• Your goal:
Could you restate exactly the lines that begin at the line with "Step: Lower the" and end at the final line of the data?

• Provided material:
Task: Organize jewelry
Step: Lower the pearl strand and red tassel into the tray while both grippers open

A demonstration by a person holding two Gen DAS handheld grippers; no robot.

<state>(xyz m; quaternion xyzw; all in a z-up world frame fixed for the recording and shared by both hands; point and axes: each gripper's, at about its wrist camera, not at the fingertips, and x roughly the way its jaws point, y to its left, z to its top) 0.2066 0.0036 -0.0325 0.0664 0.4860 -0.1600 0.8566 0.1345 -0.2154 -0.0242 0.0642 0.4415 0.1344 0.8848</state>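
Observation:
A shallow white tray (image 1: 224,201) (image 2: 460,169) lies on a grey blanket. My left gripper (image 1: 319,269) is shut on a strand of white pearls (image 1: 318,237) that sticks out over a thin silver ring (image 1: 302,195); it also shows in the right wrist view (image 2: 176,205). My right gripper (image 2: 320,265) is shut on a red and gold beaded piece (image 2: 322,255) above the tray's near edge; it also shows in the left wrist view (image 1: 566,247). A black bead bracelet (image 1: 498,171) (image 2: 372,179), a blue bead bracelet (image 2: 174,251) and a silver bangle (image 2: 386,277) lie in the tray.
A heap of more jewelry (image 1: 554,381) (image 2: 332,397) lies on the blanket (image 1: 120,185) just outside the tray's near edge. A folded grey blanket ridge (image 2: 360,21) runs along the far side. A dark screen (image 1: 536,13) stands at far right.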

• Solution:
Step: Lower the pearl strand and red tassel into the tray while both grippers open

A demonstration by a person holding two Gen DAS handheld grippers; no robot.

<state>(xyz m; quaternion xyzw; all in a z-up world frame fixed for the recording and shared by both hands; point and axes: each gripper's, at about its wrist camera, not at the fingertips, and x roughly the way its jaws point, y to its left, z to its top) 0.2066 0.0036 -0.0325 0.0664 0.4860 -0.1600 0.8566 0.1345 -0.2154 -0.0242 0.0642 0.4415 0.1344 0.8848</state>
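Observation:
A shallow white tray (image 1: 224,201) (image 2: 460,169) lies on a grey blanket. My left gripper (image 1: 319,269) is shut on a strand of white pearls (image 1: 318,237) that sticks out over a thin silver ring (image 1: 302,195); it also shows in the right wrist view (image 2: 176,205). My right gripper (image 2: 320,265) is shut on a red and gold beaded piece (image 2: 322,255) above the tray's near edge; it also shows in the left wrist view (image 1: 566,247). A black bead bracelet (image 1: 498,171) (image 2: 372,179), a blue bead bracelet (image 2: 174,251) and a silver bangle (image 2: 386,277) lie in the tray.
A heap of more jewelry (image 1: 554,381) (image 2: 332,397) lies on the blanket (image 1: 120,185) just outside the tray's near edge. A folded grey blanket ridge (image 2: 360,21) runs along the far side. A dark screen (image 1: 536,13) stands at far right.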

With that, the output is complete.